I escaped into Old Town Square intending to eat myself silly, searching the market for bramboraky (potato pancakes) and trdelník (round pastry)...Paid 10KC for a public bathroom. Highway robbery. Trying to decide between 100g of Old Prague Ham or a duck sandwich, I stopped to take pictures of a weaver at a loom. Nearby an old man was reaching into a trashcan. Did not notice him at first, but then after finishing my pictures realized the man had pulled out first one and then another coffee cup - one was a Starbucks - and was trying to sip what little was left from them.

Is it possible for a man who has lived through the Nazis, through the Communists, to stand in the very heart of this city and drink drops of coffee from the trash while all around people pay for painted eggs, tours, candy, great hunks of meat, sugared pastries, overpriced restaurants, admission to a clock? Why does no one stop? Why aren't we lifting this man on our shoulders and celebrating him?

Once I realized, I scrambled for money to give him, and came up the quickest with two 20KC coins just as he was leaving. "Prosim!" I said, holding it out to him. He said thank you in Czech, nodded and smiled - he had not been begging; he had not asked for it. "Prosim," I said again, stupidly, not knowing what else to say, because prosim means please, here you go, and you're welcome. I felt greater and lesser all at once, a saint for charity, and the lowest sinner for my gluttony, that I could think of eating pastries while men still suffer.

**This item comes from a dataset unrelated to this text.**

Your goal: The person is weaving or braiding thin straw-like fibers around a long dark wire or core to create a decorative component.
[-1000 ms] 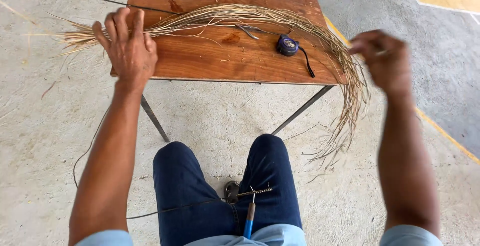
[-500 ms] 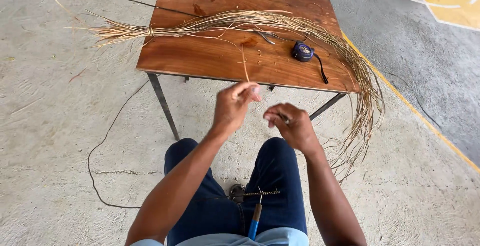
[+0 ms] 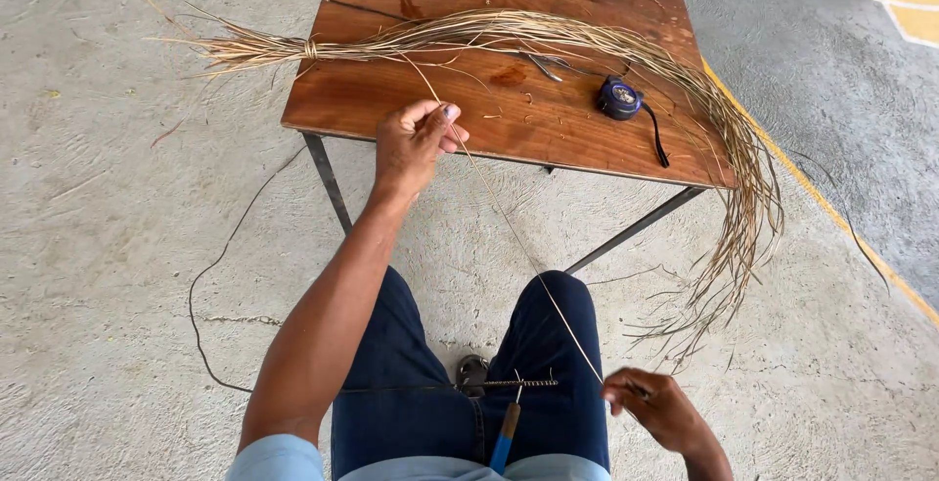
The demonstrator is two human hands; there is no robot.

Here was a black hole in the marketplace, a void that sucked into it all joy, all color, all bustle. Not from the man, for he was blameless - a saint himself, an angel speaking Czech. The darkness came from what minutes before had been the cheerful crowd, the crowd who had ignored this man with sinister blindness. Where is human kindness? And now I, wracked with guilt, walked towards the Karlův Most, not caring about the traffic. Why hadn't I given him more? Why not have emptied my pockets? What is it to me? No grand lunch for me; I found a 30KC sausage and ate it gratefully, thinking that the man could buy that with my 40KC, at least...But why hadn't I given him more? He might buy himself a whole cup of coffee now, but why hadn't I given him more? He disappeared into the market, humble and bowed with age, and I, stunned, walked towards the bridge.

I want to drink; I want to sip grey coffee in a small and thoughtful place. I need to write to understand this, and now put it to paper on the benches between the Manes and Charles while the happy music from a nearby tent mocks me with its sureness.